Rita Tushingham, Ralph Richardson, Peter Cook

1969

United Kingdom

Film review analysis↗

Completed

English

90 minutes

2025-03-02 15:38:28

Detailed introduction

This film (drama)Also known asThe Bed Sitting Room,is aUnited KingdomProducerwomen sex,At1969Released in year 。The dialogue language isEnglish,Current Douban rating7.7(For reference only)。
This is Richard Lester's best film.   An absurdist classic   This is a wonderful surreal comedy based on the play by Spike Milligan and John Antrobus.
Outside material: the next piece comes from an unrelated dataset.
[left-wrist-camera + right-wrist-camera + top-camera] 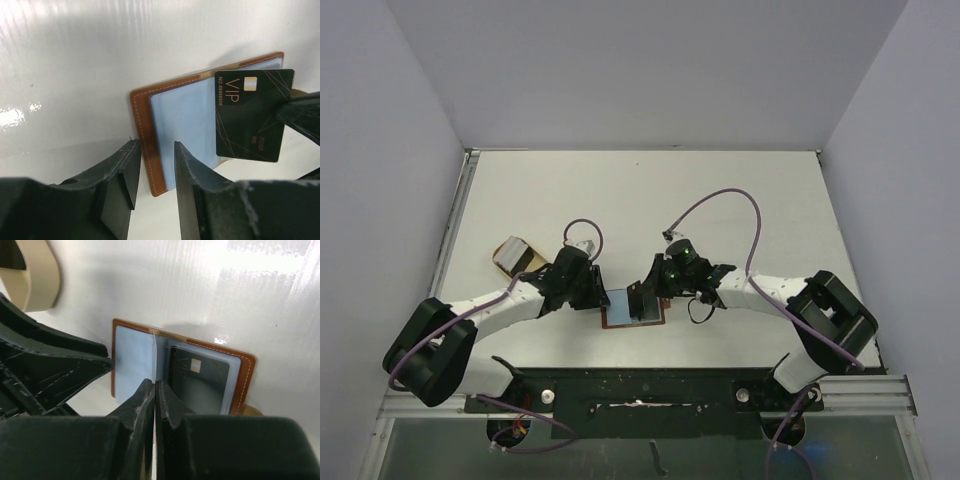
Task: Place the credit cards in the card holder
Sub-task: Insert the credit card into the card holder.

You know that it is going to be an odd film right at the beginning, when the opening credits list the cast in order of their height. The film begins with the BBC (Frank Thornton) telling us through the facade of an old television that this is the third, or is it the fourth?, anniversary of the shortest war in history, lasting 2 hours and 28 minutes. England is now a barren landscape, littered with derelict cars and buildings, hills of old boots, broken crockery, and other debris. Forty million people perished and there are only 20 known survivors. The Queen did not survive, and of the 20 known survivors, the next in line for the throne is a Mrs. Ethel Schroake of 393a High Street, Leytonstone. Among the other survivors are Ralph Richardson (O Lucky Man!) as Lord Fortnum of Alamein, who isn't looking forward to his impending mutation into a bed sitting room. Michael Hordern is Bules Martin, who wears an 18-carat Hovis bread ring. Spike Milligan is a postman who wanders around and delivers some memorable dialogue, for example: "And in come the three bears - the daddy bear said, 'Who's been sleeping in my porridge?' - and the mummy bear said, 'that's no porridge, that was my wife'." Arthur Lowe is slowly turning into a parrot (which is then eaten by Spike Milligan), while his wife, the owner of her own death certificate, turns into a wardrobe. His daughter is pregnant with a strange creature, which she has held inside her for seventeen months. Peter Cook and Dudley Moore are a pair of policemen who perpetually tell the others to "keep moving!". Moore growls a lot and turns into a dog at the end. Marty Feldman is a wellington-boot-wearing nurse. It's a hilarious, absurdist treat, and one of my treasured filmic pleasures.